Berdasarkan pengamatan dilapangan, mortalitas tungau V. destructor

terbesar adalah cuka kayu jenis A. mangium sebanyak 747 ekor ditunjukkan pada Tabel 3. Perlakuan cuka kayu A. mangium dilapangan lebih cepat menguap bila dibandingkan dengan asam semut dan cuka kayu jenis lain. Dengan sifat tersebut tungau dapat cepat menghirup partikel-partikel cuka kayu A. mangium sehingga tungau mengalami pengurangan peluang O2 sehingga mengakibatkan konsumsi O2

semakin berkurang. Dengan demikian, jaringan tubuh tungau akan mengalami gangguan pernapasan yang mengakibatkan tungau menjadi lemas dan akhirnya mati.
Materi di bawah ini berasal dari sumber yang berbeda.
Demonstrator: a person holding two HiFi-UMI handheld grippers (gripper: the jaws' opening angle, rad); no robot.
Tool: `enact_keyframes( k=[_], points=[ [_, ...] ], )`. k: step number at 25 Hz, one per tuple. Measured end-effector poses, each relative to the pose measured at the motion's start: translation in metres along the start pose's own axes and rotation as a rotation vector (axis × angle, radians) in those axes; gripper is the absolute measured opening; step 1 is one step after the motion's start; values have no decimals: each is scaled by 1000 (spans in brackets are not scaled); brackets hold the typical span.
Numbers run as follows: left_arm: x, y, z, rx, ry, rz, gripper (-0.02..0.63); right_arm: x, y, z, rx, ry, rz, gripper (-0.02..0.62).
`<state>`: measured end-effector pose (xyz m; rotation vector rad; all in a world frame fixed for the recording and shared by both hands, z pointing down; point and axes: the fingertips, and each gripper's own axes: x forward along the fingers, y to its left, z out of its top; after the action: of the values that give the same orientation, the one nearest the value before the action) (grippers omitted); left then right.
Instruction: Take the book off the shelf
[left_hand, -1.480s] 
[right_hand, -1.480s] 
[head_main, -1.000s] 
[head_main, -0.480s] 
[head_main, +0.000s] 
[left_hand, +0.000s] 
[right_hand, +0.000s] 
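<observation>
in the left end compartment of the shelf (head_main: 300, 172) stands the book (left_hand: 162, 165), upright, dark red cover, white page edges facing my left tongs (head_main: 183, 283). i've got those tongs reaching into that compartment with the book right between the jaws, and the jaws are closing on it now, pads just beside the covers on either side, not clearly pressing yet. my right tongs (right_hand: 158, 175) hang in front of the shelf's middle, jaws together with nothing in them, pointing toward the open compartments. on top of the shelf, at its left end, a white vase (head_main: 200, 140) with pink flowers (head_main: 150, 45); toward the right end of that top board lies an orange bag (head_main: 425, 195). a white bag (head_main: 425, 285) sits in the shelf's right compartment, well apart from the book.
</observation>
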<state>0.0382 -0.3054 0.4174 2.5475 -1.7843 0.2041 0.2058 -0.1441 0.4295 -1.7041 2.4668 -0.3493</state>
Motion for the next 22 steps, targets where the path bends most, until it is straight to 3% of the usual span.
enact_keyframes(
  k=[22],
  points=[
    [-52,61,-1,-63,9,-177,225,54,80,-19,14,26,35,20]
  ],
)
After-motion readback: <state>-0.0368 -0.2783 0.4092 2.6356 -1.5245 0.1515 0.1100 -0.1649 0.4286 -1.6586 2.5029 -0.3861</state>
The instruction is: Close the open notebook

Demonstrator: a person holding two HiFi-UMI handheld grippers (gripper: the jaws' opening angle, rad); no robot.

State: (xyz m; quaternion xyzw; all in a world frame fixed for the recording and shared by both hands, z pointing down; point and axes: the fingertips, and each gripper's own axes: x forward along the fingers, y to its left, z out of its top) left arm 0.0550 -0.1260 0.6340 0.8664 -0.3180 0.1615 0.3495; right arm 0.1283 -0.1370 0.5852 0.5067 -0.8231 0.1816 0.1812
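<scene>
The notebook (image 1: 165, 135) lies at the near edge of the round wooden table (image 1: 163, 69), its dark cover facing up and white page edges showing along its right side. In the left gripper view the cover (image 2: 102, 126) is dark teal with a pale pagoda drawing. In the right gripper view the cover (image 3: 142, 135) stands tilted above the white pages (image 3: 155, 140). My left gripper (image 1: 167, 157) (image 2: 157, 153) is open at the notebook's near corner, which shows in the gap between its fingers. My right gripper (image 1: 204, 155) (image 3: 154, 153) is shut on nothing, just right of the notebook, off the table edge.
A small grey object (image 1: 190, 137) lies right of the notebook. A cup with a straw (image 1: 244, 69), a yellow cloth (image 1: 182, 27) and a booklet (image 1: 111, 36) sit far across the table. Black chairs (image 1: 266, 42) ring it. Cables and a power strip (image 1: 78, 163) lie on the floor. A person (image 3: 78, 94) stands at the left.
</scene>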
Walaupun perlakuan cuka kayu jenis A. mangium memiliki mortalitas paling tinggi tetapi tidak begitu signifikan jika dibandingkan pada perlakuan yang lain.

Rancangan Percobaan

Rancangan Percobaan yang digunakan adalah Rancangan Acak Lengkap (RAL) satu faktor dengan 5 perlakuan dan 4 kali ulangan. Pengolahan data dilakukan dengan menggunakan program Minitab 1.3 didapatkan nilai 0.15 > 0.05 (P value) pada uji normalitas dengan uji Kolmogorov- Smirov yang berarti bahwa data tersebut menyebar secara normal.

Pada perhitungan Analisis Sidik Ragam diperoleh nilai Jumlah Kuadrat Tengah (JKT) sebesar 33359, Jumlah Kuadrat Perlakuan (JKP) sebesar 1294 dan nilai Jumlah Kuadrat Sisaan (JKS) sebesar 32064 seperti ditunjukkan pada Tabel 4. Sedangkan kriteria pengujian adalah nilai F-Hitung pada pengujian asam semut dan cuka kayu terhadap mortalitas tungau V. destructor sebesar 0.15.
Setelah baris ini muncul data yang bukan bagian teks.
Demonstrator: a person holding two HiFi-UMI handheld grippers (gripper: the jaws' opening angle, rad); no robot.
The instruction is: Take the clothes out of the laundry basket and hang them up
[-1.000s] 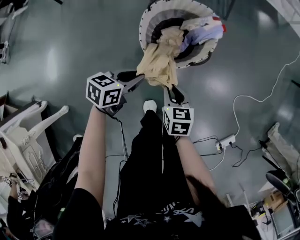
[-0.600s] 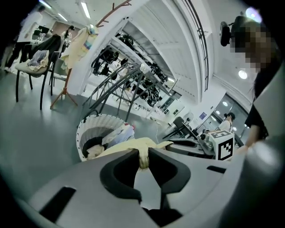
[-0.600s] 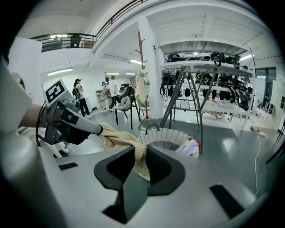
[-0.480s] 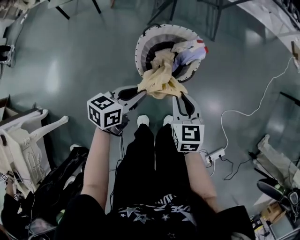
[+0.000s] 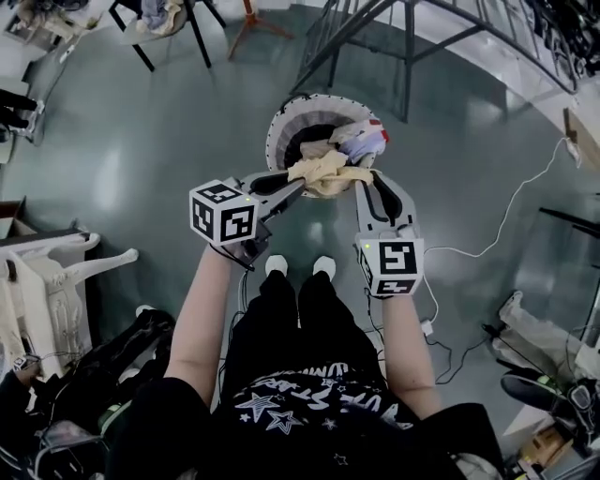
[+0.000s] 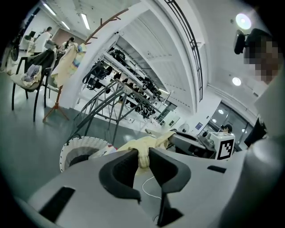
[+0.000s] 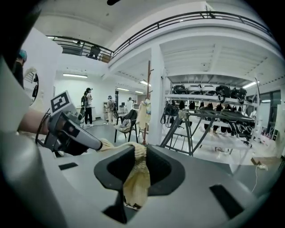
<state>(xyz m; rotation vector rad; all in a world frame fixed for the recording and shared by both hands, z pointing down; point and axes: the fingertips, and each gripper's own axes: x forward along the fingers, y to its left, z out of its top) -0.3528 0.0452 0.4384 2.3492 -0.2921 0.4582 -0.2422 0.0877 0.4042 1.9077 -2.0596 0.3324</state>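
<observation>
A pale yellow garment [image 5: 323, 173] hangs bunched between my two grippers, right above the round white laundry basket [image 5: 278, 127]. My left gripper [image 5: 298, 186] is shut on the garment's left end [image 6: 142, 144]; its jaws have just eased a little, with the cloth still pinched. The right gripper [image 5: 361, 183] is shut on the other end, and a fold of the yellow cloth [image 7: 136, 178] droops down through its jaws [image 7: 139, 156]. Both grippers point slightly downward. More clothes [image 5: 364, 141], white, lilac and red, lie in the basket.
A dark metal rack frame [image 5: 375, 37] stands behind the basket. A chair [image 5: 159, 23] draped with clothes and a wooden coat stand [image 6: 58, 89] are far left. A white overturned chair [image 5: 56, 272] lies at my left; a cable [image 5: 506, 216] and power strip [image 5: 427, 328] lie at right.
Both grippers have risen with the yellow garment, lifting it out of the basket. It hung long before; now it is bunched short between them.
</observation>
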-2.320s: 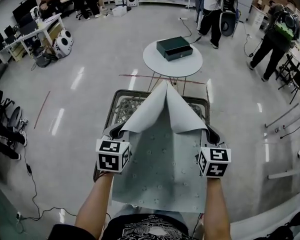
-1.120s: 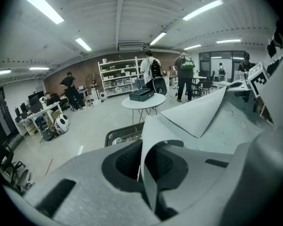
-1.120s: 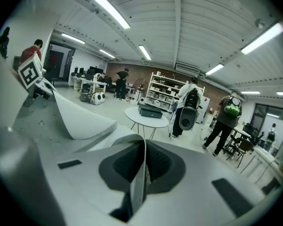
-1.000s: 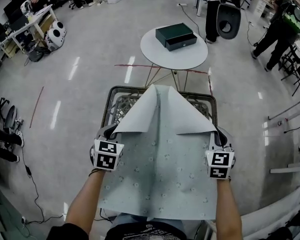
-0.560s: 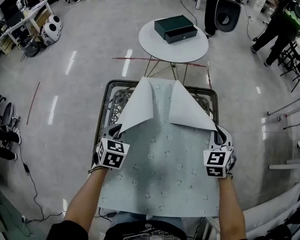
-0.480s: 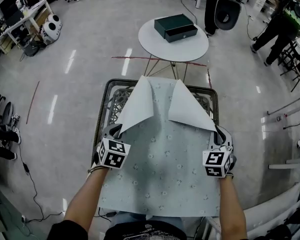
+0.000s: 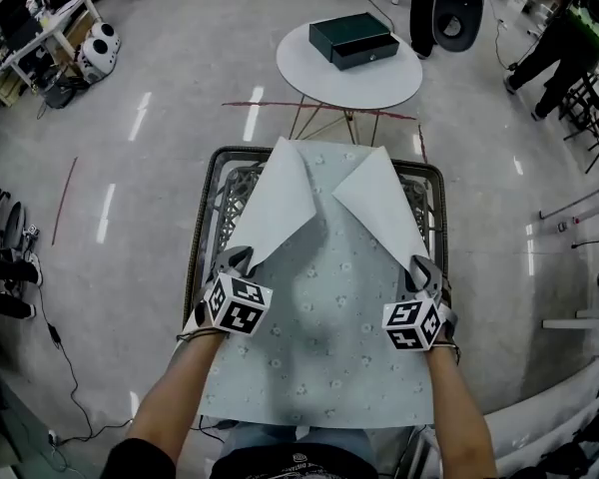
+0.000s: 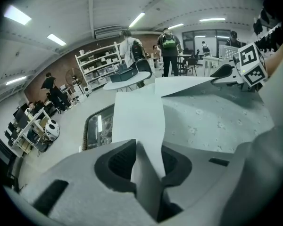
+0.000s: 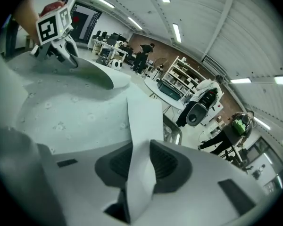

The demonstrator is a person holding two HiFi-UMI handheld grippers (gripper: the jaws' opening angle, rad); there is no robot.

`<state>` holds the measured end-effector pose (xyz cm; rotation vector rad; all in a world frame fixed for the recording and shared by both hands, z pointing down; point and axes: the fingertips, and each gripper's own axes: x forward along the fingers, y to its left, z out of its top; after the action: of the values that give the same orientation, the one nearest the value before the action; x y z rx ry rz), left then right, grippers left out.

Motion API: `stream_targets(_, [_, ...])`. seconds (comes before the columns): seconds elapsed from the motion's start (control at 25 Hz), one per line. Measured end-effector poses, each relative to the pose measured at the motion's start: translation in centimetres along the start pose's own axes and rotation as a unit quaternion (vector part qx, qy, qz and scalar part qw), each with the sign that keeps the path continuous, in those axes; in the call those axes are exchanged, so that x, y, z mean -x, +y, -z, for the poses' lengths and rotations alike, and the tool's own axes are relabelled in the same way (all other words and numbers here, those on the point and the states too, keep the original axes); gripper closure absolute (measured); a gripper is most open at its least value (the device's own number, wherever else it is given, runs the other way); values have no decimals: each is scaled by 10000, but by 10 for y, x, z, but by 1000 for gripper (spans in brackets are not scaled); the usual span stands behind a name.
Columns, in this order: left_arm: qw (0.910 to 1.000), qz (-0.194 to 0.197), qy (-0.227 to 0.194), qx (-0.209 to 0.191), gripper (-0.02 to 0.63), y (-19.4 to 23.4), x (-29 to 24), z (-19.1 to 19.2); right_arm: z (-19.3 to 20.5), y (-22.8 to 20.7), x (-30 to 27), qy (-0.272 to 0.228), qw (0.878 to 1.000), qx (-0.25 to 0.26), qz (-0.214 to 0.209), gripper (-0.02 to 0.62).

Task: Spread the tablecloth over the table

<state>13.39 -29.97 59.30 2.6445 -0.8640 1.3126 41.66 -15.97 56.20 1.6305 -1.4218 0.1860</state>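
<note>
Both sides lower than half a second back. Starting left: left gripper [image 7: 234, 263] down at the near-left edge of the tablecloth [image 7: 324, 347], jaws just easing apart, a strip of cloth slack between them, no real pinch. Just ahead of its tips, one flipped-over corner flap [image 7: 280, 203], plain underside up. Between the two grippers, patterned face lying flat on the table [image 7: 225, 193], more of it showing than before, with the flaps no longer meeting in the middle. Far hem about level with the table's far rim, well ahead of both tools. Over on the right: right gripper [image 7: 423, 269], same story, jaws just opening, cloth loose in the gap, second flap [image 7: 384, 203] ahead of it. Bare rim outside each gripper, open floor beyond. Count: two grippers, two flaps, one cloth, one table under it, plus one round table [image 7: 384, 80] farther ahead carrying one dark box [image 7: 354, 40].
</note>
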Motion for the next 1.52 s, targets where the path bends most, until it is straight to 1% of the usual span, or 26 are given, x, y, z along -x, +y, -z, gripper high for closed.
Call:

Pada tingkat nyata 1% diperoleh nilai F0.01= 4.89, pada tingkat nyata 5% diperoleh nilai F0.05= 3.06. Karena nilai F hitung < F tabel, maka keputusannya Hipotesis alternatif (H1) ditolak dan Hipotesis yang tidak diharapkan (Ho) diterima artinya penggunaan cuka kayu atau asam semut tidak memberikan pengaruh yang berbeda terhadap respon percobaan pada tingkat nyata 1% maupun tingkat nyata 5%. Sehingga dapat disimpulkan metode pengendalian dengan menggunakan asam semut dan cuka kayu tidak memberikan pengaruh nyata terhadap mortalitas tungau V. destructor.
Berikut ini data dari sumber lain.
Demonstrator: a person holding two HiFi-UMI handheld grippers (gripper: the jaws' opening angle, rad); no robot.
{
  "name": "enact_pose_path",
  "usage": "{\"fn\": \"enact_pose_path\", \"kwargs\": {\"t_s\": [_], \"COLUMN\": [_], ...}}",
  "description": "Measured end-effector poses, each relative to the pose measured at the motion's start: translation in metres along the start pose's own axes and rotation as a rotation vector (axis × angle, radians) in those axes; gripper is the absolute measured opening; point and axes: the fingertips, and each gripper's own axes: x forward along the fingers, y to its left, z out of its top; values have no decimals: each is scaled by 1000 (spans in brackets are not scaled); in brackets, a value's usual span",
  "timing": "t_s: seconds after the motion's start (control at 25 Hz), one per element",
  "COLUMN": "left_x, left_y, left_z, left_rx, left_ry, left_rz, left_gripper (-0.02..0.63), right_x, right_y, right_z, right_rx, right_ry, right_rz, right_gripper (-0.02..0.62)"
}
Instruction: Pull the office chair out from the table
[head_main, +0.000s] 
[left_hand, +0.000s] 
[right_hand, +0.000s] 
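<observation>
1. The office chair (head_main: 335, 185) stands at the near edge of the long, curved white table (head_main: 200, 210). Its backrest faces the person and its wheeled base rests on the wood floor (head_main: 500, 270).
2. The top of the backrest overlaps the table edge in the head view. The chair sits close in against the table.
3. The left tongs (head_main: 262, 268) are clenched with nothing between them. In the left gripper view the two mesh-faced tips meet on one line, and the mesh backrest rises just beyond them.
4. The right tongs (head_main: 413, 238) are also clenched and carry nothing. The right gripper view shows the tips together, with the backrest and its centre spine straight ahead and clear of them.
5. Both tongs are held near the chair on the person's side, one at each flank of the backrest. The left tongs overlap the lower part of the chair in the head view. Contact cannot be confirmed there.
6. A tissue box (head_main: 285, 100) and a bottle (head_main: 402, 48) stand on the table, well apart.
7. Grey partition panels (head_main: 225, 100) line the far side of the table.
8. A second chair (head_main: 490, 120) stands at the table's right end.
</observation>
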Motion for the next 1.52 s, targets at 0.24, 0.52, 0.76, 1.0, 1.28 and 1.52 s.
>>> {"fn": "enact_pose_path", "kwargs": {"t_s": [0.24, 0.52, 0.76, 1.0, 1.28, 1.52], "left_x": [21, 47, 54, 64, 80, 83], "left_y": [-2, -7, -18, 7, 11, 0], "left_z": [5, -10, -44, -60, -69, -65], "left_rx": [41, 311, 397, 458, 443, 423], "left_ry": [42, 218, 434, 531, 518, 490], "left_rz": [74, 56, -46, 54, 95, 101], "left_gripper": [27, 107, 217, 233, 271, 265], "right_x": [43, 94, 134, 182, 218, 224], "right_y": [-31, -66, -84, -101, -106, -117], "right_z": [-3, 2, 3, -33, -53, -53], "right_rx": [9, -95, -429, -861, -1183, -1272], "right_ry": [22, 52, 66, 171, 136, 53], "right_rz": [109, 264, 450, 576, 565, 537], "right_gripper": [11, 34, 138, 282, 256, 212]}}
Tabel 4 Analisis Sidik Ragam percobaan

SK db JK KT F Hit

Perlakuan 4 1294 324 0.15

Sisa 15 32064 2138

Total 19 33359

Berdasarkan penelitian Anderson ditahun 2004 di Pusat Perlebahan Nasional Parungpanjang Bogor, menunjukkan pada konsentrasi 10% sampai 20% cukup efektif untuk mengontrol Tropilaelaps clarae di Irian Jaya dan V. destructor telah dilakukan di Jawa. Tapi berdasarkan pengujian pada tahun 2005 di UP3 Gunung Arca Sukabumi ternyata asam semut dengan konsentrasi 10% tidak memberikan pengaruh nyata pada V. destructor. Ini dimungkinan strain tungau yang ada di Sukabumi sudah mengalami resistensi terhadap asam semut.

Kualitas madu

Untuk mengetahui kualitas madu dilakukan uji rasa terhadap madu yang dihasilkan dari koloni perlakuan cuka kayu. Pada hari ke 2 dan ke 3 setelah perlakuan, madu terasa aroma arang. Hal tersebut diduga madu mengandung partikel arang pada sel yang belum tertutup sehingga penggunaan cuka kayu untuk pengendalian tungau lebah bisa mengakibatkan pencemaran bagi madu.